Task requirements: Write out the data word for word and drop any picture you find.

Provided data START

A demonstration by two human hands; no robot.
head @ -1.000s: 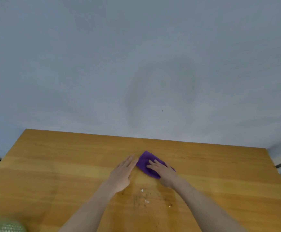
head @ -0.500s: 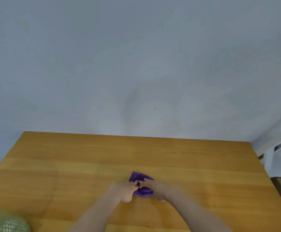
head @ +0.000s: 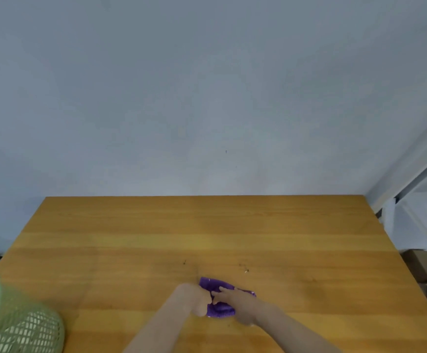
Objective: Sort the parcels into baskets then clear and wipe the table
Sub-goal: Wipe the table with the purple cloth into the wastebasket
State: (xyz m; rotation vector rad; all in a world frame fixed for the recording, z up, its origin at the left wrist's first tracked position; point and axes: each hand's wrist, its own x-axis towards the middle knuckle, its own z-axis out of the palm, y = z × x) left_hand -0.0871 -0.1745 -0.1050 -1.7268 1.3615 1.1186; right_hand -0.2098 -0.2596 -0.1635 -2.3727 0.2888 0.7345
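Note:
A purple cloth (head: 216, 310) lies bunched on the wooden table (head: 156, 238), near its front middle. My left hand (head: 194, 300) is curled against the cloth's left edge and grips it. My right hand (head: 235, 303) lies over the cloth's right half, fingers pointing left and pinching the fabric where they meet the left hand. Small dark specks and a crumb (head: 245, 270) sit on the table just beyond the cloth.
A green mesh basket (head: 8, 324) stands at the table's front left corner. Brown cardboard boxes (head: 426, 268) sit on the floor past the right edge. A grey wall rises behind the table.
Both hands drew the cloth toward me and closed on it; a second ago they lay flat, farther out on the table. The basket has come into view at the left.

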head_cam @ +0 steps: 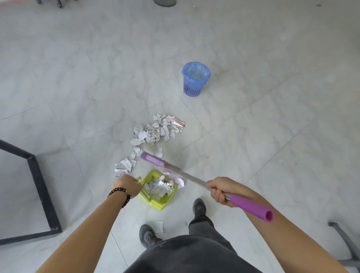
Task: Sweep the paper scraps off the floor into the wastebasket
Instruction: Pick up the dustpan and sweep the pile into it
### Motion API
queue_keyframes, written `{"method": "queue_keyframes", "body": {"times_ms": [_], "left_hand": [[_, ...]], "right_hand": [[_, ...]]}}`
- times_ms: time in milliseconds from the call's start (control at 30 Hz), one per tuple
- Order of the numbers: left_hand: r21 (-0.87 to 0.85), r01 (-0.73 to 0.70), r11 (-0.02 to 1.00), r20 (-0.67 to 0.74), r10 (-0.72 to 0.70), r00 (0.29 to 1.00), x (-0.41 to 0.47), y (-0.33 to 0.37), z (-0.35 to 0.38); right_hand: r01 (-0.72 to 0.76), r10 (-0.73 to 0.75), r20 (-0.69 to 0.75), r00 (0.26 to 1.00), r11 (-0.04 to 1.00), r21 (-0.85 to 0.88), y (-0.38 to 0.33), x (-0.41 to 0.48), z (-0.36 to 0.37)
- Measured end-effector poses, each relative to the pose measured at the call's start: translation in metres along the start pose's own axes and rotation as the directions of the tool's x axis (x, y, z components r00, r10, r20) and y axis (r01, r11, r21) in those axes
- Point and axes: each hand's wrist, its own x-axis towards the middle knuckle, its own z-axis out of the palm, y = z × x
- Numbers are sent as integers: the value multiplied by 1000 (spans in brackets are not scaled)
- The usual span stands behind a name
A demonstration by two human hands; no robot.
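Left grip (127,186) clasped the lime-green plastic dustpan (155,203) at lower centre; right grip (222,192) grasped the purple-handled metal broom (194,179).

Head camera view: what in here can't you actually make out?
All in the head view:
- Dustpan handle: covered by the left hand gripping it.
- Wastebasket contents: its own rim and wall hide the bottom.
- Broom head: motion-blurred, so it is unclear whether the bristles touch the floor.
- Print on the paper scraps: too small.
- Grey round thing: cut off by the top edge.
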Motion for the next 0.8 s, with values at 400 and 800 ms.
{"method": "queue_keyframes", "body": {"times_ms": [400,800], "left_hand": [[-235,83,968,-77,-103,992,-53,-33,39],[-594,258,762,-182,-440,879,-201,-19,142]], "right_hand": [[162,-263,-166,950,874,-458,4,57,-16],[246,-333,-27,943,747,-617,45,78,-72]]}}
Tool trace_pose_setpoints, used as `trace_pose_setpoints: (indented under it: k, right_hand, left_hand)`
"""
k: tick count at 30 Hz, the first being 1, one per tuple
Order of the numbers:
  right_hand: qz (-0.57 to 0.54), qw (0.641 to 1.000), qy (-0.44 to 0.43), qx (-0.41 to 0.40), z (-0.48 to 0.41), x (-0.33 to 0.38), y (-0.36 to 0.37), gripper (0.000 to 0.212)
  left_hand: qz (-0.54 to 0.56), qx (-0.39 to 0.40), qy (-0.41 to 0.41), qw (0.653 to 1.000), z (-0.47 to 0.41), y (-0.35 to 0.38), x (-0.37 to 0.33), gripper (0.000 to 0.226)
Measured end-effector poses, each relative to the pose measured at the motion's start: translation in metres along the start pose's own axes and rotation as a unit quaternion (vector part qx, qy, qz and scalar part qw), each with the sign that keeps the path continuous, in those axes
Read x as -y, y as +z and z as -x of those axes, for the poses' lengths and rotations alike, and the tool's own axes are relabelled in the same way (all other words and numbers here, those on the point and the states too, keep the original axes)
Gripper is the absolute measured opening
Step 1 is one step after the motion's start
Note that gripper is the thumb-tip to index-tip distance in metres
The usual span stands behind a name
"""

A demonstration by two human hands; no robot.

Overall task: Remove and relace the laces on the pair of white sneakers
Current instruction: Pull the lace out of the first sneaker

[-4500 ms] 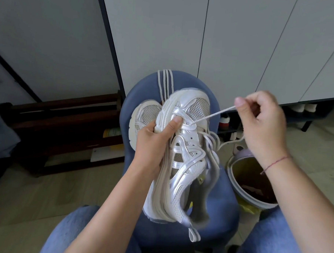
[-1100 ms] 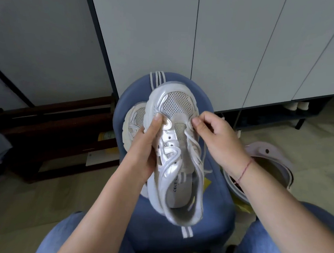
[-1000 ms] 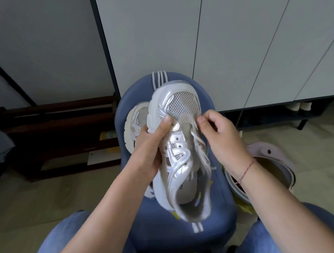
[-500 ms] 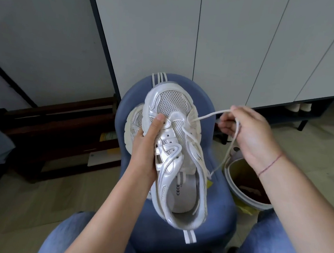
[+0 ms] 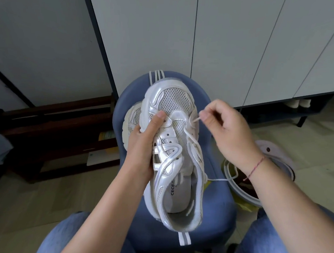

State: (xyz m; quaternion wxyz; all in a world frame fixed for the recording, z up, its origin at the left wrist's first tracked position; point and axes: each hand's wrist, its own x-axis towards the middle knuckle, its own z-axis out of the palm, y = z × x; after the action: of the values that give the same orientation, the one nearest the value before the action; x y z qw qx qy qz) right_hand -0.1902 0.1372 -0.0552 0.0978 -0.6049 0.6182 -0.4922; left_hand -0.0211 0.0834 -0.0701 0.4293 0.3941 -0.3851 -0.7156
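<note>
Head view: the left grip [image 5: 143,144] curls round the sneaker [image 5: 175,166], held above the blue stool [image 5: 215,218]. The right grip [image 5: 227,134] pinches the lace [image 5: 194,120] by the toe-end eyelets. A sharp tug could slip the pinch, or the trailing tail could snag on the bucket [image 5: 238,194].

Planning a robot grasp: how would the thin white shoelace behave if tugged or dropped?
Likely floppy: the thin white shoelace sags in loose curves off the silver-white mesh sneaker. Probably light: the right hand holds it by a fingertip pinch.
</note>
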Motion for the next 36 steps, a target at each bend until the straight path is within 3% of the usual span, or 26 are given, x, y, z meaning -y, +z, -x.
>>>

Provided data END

Task response:
A demonstration by two human hands; no robot.
head @ -1.000s: 
head @ -0.500s: 
head @ +0.000s: 
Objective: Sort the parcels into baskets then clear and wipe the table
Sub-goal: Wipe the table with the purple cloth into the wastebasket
State: (xyz m; rotation vector rad; all in a world frame fixed for the recording, z up, its origin at the left wrist's first tracked position; point and axes: each hand's wrist, its own x-axis towards the middle knuckle, its own z-axis out of the palm, y = z × x) left_hand -0.0871 -0.1745 -0.1050 -1.7268 1.3615 1.1186; right_hand -0.2098 -0.2596 -0.1635 -2.3727 0.2888 0.7345
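Note:
A purple cloth (head: 216, 310) lies bunched on the wooden table (head: 156, 238), near its front middle. My left hand (head: 194, 300) is curled against the cloth's left edge and grips it. My right hand (head: 235, 303) lies over the cloth's right half, fingers pointing left and pinching the fabric where they meet the left hand. Small dark specks and a crumb (head: 245, 270) sit on the table just beyond the cloth.
A green mesh basket (head: 8, 324) stands at the table's front left corner. Brown cardboard boxes (head: 426, 268) sit on the floor past the right edge. A grey wall rises behind the table.
Both hands drew the cloth toward me and closed on it; a second ago they lay flat, farther out on the table. The basket has come into view at the left.
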
head_cam @ +0 steps: 
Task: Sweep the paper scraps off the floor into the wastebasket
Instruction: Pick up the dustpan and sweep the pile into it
### Motion API
queue_keyframes, written `{"method": "queue_keyframes", "body": {"times_ms": [_], "left_hand": [[_, ...]], "right_hand": [[_, ...]]}}`
- times_ms: time in milliseconds from the call's start (control at 30 Hz), one per tuple
- Order of the numbers: left_hand: r21 (-0.87 to 0.85), r01 (-0.73 to 0.70), r11 (-0.02 to 1.00), r20 (-0.67 to 0.74), r10 (-0.72 to 0.70), r00 (0.29 to 1.00), x (-0.41 to 0.47), y (-0.33 to 0.37), z (-0.35 to 0.38); right_hand: r01 (-0.72 to 0.76), r10 (-0.73 to 0.75), r20 (-0.69 to 0.75), r00 (0.26 to 1.00), r11 (-0.04 to 1.00), r21 (-0.85 to 0.88), y (-0.38 to 0.33), x (-0.41 to 0.48), z (-0.36 to 0.37)
- Measured end-effector poses, each relative to the pose measured at the call's start: translation in metres along the start pose's own axes and rotation as the directions of the tool's x axis (x, y, z components r00, r10, r20) and y axis (r01, r11, r21) in those axes
- Point and axes: each hand's wrist, its own x-axis towards the middle knuckle, its own z-axis out of the palm, y = z × x
- Numbers are sent as integers: the value multiplied by 1000 (spans in brackets are not scaled)
- The usual span stands behind a name
A demonstration by two human hands; no robot.
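Left grip (127,186) clasped the lime-green plastic dustpan (155,203) at lower centre; right grip (222,192) grasped the purple-handled metal broom (194,179).

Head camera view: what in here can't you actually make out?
All in the head view:
- Dustpan handle: covered by the left hand gripping it.
- Wastebasket contents: its own rim and wall hide the bottom.
- Broom head: motion-blurred, so it is unclear whether the bristles touch the floor.
- Print on the paper scraps: too small.
- Grey round thing: cut off by the top edge.
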Motion for the next 0.8 s, with values at 400 and 800 ms.
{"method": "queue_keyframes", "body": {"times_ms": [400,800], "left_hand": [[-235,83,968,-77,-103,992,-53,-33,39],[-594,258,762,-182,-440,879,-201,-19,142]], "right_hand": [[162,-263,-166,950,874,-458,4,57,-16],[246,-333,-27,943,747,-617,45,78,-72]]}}
Tool trace_pose_setpoints, used as `trace_pose_setpoints: (indented under it: k, right_hand, left_hand)`
"""
k: tick count at 30 Hz, the first being 1, one per tuple
Order of the numbers:
  right_hand: qz (-0.57 to 0.54), qw (0.641 to 1.000), qy (-0.44 to 0.43), qx (-0.41 to 0.40), z (-0.48 to 0.41), x (-0.33 to 0.38), y (-0.36 to 0.37), gripper (0.000 to 0.212)
  left_hand: qz (-0.54 to 0.56), qx (-0.39 to 0.40), qy (-0.41 to 0.41), qw (0.653 to 1.000), z (-0.47 to 0.41), y (-0.35 to 0.38), x (-0.37 to 0.33), gripper (0.000 to 0.226)
Measured end-effector poses, each relative to the pose measured at the motion's start: translation in metres along the start pose's own axes and rotation as a unit quaternion (vector part qx, qy, qz and scalar part qw), each with the sign that keeps the path continuous, in those axes
Read x as -y, y as +z and z as -x of those axes, for the poses' lengths and rotations alike, and the tool's own axes are relabelled in the same way (all other words and numbers here, those on the point and the states too, keep the original axes)
Gripper is the absolute measured opening
Step 1 is one step after the motion's start
Note that gripper is the thumb-tip to index-tip distance in metres
The usual span stands behind a name
"""

A demonstration by two human hands; no robot.

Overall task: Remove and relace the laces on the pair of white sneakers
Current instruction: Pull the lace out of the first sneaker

[-4500 ms] 
[-1100 ms] 
[-1000 ms] 
[-500 ms] 
[+0 ms] 

State: (xyz m; quaternion wxyz; all in a world frame fixed for the recording, z up, its origin at the left wrist's first tracked position; point and axes: each hand's wrist, its own x-axis towards the middle knuckle, its own z-axis out of the palm, y = z × x; after the action: of the values that give the same orientation, the one nearest the value before the action; x y z qw qx qy qz) right_hand -0.1902 0.1372 -0.0552 0.0978 -0.6049 0.6182 -0.4922; left_hand -0.0211 0.0834 -0.0701 0.4293 0.3941 -0.3851 -0.7156
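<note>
Head view: the left grip [image 5: 143,144] curls round the sneaker [image 5: 175,166], held above the blue stool [image 5: 215,218]. The right grip [image 5: 227,134] pinches the lace [image 5: 194,120] by the toe-end eyelets. A sharp tug could slip the pinch, or the trailing tail could snag on the bucket [image 5: 238,194].

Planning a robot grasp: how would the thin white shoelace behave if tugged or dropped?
Likely floppy: the thin white shoelace sags in loose curves off the silver-white mesh sneaker. Probably light: the right hand holds it by a fingertip pinch.
</note>
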Motion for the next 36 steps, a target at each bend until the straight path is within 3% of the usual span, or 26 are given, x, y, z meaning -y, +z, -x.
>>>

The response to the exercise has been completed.